Top of Records for this exercise

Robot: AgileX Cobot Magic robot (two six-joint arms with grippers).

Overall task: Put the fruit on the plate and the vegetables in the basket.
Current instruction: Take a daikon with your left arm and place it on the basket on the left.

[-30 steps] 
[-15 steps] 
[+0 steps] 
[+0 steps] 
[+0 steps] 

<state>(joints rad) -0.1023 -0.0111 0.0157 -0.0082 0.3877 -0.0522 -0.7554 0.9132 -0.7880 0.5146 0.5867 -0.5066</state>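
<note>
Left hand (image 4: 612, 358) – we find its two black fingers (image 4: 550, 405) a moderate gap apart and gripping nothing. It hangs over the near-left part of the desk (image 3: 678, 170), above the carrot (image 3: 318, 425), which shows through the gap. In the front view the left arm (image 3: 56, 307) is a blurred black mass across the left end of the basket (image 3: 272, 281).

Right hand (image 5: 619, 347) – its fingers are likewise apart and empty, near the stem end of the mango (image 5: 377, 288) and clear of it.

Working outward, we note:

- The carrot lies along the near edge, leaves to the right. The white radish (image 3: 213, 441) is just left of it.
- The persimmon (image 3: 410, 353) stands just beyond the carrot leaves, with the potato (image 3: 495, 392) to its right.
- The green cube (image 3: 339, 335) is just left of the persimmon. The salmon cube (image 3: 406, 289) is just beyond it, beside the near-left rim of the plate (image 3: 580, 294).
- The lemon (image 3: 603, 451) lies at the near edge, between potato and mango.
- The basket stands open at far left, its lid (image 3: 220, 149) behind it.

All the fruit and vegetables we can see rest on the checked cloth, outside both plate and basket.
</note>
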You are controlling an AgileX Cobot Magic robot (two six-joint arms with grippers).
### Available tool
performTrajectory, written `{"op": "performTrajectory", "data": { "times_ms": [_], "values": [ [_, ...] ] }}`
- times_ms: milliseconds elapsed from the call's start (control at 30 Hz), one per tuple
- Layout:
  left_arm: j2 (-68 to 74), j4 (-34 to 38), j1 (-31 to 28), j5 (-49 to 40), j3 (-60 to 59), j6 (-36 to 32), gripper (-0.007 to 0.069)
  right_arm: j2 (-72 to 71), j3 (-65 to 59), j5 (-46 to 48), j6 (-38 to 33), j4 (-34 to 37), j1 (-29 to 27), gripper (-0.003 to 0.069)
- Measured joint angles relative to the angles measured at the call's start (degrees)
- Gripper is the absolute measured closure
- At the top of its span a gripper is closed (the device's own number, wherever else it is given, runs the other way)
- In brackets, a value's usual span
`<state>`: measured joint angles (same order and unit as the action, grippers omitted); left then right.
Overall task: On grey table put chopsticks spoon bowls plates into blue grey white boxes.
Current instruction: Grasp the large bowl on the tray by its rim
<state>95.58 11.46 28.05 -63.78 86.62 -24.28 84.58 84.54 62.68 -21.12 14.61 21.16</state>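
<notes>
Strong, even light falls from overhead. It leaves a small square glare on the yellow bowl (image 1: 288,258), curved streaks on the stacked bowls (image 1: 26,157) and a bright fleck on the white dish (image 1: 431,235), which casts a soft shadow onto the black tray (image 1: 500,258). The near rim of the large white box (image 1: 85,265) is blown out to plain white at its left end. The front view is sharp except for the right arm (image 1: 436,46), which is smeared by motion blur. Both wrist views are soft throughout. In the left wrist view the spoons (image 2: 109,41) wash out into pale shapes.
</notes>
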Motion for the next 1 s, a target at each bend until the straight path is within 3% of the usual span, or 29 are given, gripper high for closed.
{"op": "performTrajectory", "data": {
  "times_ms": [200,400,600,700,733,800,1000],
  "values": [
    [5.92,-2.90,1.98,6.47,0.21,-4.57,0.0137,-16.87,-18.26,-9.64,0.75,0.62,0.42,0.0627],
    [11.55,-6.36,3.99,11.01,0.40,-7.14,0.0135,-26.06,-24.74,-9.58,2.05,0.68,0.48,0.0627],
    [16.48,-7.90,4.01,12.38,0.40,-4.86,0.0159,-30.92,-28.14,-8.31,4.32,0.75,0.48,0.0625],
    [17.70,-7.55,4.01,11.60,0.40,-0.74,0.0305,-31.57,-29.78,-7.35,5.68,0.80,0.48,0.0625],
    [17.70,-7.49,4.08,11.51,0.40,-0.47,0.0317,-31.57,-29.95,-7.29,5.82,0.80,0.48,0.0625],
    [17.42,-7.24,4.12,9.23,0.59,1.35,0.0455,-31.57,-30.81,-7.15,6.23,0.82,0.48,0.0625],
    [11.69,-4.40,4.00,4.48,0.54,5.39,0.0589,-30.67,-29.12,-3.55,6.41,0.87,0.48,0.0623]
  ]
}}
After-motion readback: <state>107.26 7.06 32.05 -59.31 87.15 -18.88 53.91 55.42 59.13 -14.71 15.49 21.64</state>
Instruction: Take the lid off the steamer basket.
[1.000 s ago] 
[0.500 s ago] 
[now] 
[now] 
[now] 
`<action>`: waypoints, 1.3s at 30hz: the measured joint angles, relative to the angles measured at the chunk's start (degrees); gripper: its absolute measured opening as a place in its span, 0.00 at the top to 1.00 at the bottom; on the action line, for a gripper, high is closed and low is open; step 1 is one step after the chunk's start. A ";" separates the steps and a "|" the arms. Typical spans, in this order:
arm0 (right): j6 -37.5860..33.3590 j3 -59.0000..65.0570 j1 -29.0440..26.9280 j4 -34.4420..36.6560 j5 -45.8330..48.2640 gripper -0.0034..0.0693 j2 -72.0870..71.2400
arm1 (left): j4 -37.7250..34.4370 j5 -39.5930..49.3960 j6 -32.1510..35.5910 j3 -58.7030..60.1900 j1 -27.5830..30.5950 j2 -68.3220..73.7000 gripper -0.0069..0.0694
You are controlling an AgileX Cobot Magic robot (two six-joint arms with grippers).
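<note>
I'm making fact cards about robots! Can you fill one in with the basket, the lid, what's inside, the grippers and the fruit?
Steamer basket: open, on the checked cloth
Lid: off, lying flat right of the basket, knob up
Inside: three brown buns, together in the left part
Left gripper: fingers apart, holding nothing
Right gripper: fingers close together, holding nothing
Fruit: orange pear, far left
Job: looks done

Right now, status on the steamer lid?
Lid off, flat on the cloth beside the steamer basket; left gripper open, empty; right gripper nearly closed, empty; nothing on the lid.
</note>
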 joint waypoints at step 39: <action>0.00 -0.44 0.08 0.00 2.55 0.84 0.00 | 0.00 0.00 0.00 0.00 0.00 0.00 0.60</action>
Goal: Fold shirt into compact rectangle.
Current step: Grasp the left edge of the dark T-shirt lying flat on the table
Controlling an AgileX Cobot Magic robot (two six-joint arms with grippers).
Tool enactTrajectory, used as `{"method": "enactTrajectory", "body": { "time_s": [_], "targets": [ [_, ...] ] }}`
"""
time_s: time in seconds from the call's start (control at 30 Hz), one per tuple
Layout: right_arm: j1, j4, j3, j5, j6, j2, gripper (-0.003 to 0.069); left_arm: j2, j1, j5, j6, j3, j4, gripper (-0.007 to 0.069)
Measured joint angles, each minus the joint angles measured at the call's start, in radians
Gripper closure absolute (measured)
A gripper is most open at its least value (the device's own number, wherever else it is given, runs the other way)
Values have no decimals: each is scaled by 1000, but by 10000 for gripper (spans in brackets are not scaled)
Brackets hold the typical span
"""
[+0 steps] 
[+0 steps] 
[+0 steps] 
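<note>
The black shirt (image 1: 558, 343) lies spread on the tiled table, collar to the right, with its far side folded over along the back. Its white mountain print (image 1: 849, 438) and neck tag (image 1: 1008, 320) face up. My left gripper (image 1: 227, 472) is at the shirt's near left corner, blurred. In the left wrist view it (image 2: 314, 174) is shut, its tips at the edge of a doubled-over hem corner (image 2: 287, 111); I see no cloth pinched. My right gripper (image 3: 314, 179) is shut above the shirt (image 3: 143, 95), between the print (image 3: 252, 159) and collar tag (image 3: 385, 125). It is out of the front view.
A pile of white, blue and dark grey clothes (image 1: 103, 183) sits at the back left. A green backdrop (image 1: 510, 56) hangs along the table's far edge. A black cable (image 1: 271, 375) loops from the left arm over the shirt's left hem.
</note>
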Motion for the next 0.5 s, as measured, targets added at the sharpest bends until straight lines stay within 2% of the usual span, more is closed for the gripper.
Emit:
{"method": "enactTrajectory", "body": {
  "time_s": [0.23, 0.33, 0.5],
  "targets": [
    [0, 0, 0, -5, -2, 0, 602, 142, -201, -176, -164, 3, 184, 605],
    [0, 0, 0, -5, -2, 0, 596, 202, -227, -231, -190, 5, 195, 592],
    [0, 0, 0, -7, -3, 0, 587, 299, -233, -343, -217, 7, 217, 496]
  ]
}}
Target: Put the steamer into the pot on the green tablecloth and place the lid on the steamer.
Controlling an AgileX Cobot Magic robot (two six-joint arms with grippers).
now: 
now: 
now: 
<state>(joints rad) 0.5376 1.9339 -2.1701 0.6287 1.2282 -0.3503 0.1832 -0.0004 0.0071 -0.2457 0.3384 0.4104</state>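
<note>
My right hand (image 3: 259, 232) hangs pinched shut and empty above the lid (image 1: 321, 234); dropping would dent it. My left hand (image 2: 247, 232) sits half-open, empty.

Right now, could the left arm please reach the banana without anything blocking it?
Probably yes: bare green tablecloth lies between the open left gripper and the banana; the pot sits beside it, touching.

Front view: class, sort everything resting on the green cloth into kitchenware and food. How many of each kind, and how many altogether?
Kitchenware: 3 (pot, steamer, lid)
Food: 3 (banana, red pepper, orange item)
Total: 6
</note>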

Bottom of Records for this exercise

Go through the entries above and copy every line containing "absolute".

- Gripper is the absolute measured closure
`<action>`: waypoints, 1.3s at 30hz: the measured joint angles, relative to the angles measured at the chunk's start (degrees); gripper: its absolute measured opening as a place in its span, 0.00 at the top to 1.00 at the bottom; on the action line, for a gripper, high is closed and low is open; step 1 is one step after the chunk's start. A ";" separates the steps and a "|" the arms. Typical spans, in this order:
Gripper closure absolute (measured)

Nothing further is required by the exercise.